Hi, I've some suggestions to improve the multiset definiton.

1) Multiset is also known as bag

2) in the formal definition represent f:X\to{1,2,3,...} - avoid the use of "function mapping"

3) in the formal definition say, "A multiset M is a pair..." and conclude saying "f(x) if the multiplicity of x in M"

4) stress two possible way of representing a multiset, as sequence of (element,multiplicity) pairs or as collection of objects, each repeated with its multiplicity {...}

## Re: some suggestions

An observaton on suggestion 2:

The problem with changing the formal definition would be that f:X\to{1,2,3,...} is not the same thing as f being a cardinal-valued mapping.
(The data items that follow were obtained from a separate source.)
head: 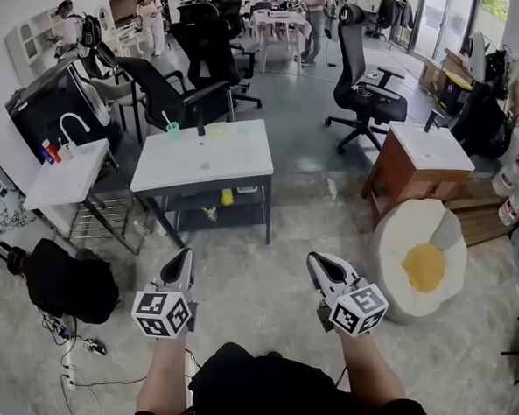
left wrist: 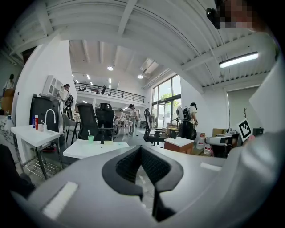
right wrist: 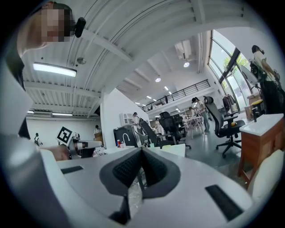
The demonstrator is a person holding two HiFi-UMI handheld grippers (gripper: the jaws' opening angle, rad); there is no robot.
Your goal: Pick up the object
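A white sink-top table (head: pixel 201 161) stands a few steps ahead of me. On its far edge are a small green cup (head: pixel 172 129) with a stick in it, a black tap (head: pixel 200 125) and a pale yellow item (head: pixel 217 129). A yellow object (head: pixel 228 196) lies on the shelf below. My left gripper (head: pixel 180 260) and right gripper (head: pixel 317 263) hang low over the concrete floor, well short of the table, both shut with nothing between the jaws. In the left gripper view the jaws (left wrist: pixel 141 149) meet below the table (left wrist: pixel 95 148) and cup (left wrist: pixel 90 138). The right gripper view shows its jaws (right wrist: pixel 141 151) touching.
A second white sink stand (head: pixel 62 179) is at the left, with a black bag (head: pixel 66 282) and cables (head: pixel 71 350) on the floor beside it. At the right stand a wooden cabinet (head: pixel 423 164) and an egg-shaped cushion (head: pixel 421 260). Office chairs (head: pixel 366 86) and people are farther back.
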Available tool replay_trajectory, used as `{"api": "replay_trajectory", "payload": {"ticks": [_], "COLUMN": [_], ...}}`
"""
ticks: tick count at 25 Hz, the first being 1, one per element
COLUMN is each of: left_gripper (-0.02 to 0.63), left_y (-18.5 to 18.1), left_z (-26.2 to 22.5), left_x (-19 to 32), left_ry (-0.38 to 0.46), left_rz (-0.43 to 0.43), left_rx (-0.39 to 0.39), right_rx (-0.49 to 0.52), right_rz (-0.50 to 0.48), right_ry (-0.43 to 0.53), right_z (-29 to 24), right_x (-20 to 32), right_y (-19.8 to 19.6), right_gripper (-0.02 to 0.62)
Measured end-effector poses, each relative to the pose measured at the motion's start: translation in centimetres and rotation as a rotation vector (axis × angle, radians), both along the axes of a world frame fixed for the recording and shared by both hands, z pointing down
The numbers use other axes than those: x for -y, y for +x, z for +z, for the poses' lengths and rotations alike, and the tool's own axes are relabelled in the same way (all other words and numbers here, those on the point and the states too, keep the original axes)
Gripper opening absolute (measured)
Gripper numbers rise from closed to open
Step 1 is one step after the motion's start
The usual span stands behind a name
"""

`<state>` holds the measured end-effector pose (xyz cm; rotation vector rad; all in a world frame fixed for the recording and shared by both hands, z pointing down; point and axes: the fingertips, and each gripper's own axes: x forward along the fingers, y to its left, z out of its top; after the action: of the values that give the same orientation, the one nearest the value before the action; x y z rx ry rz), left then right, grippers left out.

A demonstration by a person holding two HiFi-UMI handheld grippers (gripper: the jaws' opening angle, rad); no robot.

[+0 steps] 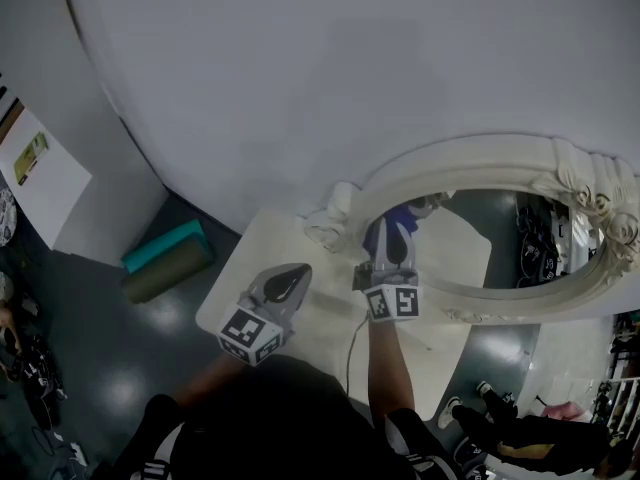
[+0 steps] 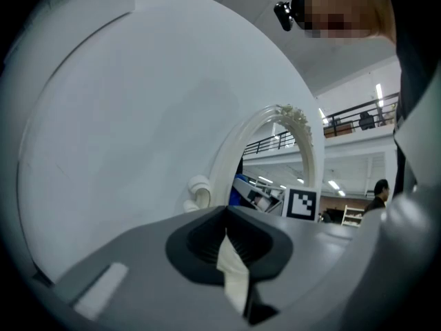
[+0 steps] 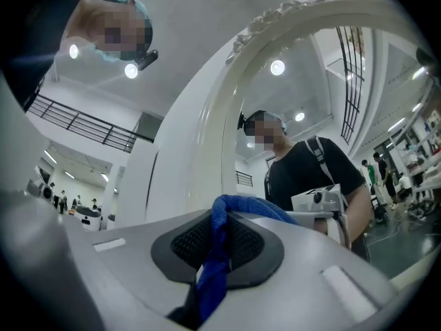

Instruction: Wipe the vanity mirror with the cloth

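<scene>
Head view is pretty dim and flat, just soft overhead light, so the white wall goes grey and there's barely a hard shadow anywhere. The dark floor has a few hazy shiny patches. Both gripper views are heavy fisheye with black corners, and straight lines bow hard near the edges. Right gripper view has round ceiling lights blown out to white blobs, plus one more glaring back out of the mirror. The blue cloth right up at the lens is soft, same for anything that close in both views. Left gripper view's far strip lights are small bright streaks.
</scene>
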<state>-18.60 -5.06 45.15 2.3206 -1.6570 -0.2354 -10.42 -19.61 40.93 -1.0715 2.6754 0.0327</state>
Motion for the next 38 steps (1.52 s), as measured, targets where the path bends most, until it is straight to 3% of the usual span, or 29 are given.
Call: {"api": "replay_trajectory", "payload": {"ticks": [10,22,29,38], "left_gripper": [0.006,0.006,0.006,0.006], "left_y": [1.8,3.6,6.8,14.8], "left_z": [-0.9,-1.9,-2.7,-4.9], "left_x": [-3.2,-5.6,-5.3,-3.3], "left_ry": [-0.006,0.006,0.024,0.086], "left_rz": [-0.015,-0.034,0.038,0.218], "left_rx": [0.013,0.042,0.041,0.042], "right_rx": [0.145,0.29,0.348,0.332], "right_rz": [-0.204,-0.171,-0.058,0.249], "right_ry": [-0.065,-0.033,-0.008,0.016], "right_z": [-0.6,-3.2,-4.6,-3.9], "right_x": [-0.9,-6.3,-10.3,-13.5], "right_y": [0.2,5.0,12.0,24.8], "right_gripper": [0.035,0.035,0.035,0.035]}}
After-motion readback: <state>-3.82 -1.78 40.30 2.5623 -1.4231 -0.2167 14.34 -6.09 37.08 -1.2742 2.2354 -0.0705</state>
A mapping to the cardinal numbers (or even to the nonzero cardinals) is more general in that it allows for "infinite" multiplicities (\aleph_0, \aleph_1, etc.) that are not permitted in the mapping to the positive integers.

A question regarding suggestion 4:

I'm a bit confused by this, since I don't think every multiset can actually be represented as a *sequence* of (element, multiplicity) pairs. For example, if M = (R+, f) where R+ are the positive real numbers and f(x) = ceil(x), this should be a valid multiset, but cannot be represented as a sequence. As far as I am aware, either of these representations only works for finite multisets. Am I missing something?